**Work to complete**. Look through the listing and report every line that has "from" in it.

**Provided records**.
^^^^^^^^

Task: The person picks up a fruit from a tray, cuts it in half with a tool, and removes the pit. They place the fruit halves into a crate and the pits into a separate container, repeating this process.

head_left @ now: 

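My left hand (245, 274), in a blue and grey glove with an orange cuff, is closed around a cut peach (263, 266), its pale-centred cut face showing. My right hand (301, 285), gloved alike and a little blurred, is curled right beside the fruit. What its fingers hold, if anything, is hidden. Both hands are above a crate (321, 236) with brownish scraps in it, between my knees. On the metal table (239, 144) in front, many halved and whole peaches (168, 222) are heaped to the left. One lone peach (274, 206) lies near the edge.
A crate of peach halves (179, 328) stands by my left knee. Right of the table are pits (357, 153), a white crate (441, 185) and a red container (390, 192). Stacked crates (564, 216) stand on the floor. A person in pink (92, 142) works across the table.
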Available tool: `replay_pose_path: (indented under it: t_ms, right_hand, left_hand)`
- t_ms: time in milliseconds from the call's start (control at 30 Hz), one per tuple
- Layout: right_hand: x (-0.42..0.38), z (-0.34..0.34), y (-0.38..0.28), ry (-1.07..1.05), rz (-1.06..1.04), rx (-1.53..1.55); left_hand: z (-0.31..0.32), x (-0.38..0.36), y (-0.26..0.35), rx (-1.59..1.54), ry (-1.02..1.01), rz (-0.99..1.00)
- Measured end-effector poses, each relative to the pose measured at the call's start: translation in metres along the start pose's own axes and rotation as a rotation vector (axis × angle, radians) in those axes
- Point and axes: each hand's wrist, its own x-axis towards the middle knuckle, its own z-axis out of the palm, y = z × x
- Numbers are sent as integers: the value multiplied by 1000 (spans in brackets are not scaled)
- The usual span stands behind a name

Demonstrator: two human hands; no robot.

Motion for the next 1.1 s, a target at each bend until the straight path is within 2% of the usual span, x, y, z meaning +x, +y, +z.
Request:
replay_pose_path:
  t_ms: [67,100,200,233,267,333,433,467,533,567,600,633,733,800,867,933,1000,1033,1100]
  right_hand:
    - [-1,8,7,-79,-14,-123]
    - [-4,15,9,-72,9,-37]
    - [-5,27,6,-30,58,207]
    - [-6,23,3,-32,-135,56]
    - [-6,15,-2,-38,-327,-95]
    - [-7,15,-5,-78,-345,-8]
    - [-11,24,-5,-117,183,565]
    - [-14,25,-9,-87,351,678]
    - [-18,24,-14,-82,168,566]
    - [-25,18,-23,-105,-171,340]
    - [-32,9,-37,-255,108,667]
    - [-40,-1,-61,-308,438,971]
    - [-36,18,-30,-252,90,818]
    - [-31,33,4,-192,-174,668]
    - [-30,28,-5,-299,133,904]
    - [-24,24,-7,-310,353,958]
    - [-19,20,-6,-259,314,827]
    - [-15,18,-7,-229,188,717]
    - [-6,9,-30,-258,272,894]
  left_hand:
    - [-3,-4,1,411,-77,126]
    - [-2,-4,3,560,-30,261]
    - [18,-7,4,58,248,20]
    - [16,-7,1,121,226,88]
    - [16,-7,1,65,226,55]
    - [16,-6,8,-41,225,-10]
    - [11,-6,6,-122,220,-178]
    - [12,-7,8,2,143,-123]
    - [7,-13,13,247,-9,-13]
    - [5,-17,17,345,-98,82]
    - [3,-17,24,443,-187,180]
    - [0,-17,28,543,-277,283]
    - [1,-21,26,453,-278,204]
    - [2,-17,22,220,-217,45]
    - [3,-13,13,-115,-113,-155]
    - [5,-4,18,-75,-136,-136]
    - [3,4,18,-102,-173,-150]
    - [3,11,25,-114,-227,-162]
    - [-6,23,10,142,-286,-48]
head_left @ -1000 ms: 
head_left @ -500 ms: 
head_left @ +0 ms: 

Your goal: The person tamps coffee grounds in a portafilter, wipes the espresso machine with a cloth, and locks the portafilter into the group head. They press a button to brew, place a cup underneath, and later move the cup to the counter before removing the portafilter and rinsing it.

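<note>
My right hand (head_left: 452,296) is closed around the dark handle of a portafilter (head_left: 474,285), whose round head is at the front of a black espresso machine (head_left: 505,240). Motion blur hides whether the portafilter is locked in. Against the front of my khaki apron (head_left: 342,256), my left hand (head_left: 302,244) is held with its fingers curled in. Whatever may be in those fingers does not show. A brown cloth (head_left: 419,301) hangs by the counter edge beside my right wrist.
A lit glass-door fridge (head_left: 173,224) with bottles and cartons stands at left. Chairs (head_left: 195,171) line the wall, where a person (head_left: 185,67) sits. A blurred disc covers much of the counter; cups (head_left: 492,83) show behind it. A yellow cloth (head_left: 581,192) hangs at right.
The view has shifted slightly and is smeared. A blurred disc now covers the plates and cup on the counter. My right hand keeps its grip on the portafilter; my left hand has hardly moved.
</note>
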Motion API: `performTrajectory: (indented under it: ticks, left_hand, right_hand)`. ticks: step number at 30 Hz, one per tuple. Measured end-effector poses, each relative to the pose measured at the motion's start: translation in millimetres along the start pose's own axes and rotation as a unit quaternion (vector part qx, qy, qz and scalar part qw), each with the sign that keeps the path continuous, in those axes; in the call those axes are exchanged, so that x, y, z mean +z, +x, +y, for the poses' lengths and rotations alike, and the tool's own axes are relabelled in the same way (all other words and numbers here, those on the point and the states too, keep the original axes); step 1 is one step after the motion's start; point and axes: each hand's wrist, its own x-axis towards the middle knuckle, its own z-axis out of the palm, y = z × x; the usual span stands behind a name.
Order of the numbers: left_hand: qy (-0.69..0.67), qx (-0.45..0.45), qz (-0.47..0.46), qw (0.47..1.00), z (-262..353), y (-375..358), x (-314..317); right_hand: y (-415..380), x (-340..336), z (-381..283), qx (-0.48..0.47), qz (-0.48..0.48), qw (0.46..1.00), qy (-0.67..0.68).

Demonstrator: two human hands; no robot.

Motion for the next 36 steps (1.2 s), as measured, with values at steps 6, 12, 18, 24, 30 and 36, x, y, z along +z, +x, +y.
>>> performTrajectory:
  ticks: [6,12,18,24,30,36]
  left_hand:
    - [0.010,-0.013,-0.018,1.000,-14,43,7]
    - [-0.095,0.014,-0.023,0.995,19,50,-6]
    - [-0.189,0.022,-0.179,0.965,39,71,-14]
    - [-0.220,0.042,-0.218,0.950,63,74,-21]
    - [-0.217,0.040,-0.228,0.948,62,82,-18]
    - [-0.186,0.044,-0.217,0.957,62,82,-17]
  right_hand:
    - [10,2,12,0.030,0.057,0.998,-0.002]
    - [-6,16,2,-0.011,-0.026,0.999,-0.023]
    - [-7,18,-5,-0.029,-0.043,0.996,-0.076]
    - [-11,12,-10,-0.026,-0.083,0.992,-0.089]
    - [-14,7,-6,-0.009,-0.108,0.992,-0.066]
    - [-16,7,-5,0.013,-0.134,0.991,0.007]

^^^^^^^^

**Task response**.
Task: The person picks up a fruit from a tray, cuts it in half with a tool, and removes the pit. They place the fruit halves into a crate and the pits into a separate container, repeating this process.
- t_ms: time in milliseconds from the call's start (control at 30 Hz), one per tuple

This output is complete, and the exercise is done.